## DIRECTIONS FOR THIS TASK
What is the number of lines in the data that contain "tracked"? Nothing besides that number, please.

## DATA SEGMENT

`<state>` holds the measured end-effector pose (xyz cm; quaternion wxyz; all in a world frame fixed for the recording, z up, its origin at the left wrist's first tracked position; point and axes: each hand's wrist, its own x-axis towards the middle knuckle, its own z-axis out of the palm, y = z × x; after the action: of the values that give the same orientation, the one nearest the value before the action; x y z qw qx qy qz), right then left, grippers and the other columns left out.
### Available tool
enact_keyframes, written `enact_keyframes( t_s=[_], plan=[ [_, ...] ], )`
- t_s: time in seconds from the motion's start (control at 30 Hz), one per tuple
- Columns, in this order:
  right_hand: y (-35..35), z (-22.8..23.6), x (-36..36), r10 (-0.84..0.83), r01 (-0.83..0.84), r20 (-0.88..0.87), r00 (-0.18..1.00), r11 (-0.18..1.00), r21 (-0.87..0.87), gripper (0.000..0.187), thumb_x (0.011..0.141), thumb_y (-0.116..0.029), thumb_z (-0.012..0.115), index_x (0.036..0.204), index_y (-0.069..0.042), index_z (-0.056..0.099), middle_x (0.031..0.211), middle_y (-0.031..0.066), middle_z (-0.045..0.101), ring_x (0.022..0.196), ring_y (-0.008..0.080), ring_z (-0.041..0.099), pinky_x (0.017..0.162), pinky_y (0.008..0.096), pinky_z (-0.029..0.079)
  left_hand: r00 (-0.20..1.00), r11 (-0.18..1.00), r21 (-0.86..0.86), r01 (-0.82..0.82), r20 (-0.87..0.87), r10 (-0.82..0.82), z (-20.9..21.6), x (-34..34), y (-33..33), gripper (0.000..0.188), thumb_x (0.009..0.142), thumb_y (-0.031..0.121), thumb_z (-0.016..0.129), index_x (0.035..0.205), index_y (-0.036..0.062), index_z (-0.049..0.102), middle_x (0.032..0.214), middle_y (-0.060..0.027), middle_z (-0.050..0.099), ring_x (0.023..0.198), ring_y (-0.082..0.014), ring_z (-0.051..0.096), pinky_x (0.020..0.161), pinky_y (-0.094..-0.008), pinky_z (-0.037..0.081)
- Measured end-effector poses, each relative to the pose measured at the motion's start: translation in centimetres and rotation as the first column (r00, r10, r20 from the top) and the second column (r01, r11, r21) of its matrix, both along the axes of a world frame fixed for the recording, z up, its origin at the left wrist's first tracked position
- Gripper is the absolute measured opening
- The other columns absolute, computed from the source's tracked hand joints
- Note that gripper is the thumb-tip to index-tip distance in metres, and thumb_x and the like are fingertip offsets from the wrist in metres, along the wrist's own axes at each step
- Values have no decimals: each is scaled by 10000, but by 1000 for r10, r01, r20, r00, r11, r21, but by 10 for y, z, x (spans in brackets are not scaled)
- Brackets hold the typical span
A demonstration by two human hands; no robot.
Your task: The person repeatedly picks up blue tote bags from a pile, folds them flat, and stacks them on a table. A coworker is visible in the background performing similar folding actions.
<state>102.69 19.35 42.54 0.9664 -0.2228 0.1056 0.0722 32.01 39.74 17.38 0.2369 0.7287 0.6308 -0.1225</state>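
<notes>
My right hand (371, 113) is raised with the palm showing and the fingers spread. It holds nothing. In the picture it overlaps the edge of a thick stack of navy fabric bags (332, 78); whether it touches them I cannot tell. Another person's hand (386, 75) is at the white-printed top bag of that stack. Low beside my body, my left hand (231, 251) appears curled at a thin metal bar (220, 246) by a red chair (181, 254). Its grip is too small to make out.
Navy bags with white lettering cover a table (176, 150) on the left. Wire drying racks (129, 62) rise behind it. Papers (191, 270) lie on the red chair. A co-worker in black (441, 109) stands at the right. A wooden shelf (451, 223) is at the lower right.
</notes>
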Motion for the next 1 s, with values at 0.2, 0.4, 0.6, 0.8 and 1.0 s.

## THE COMPLETED TASK
3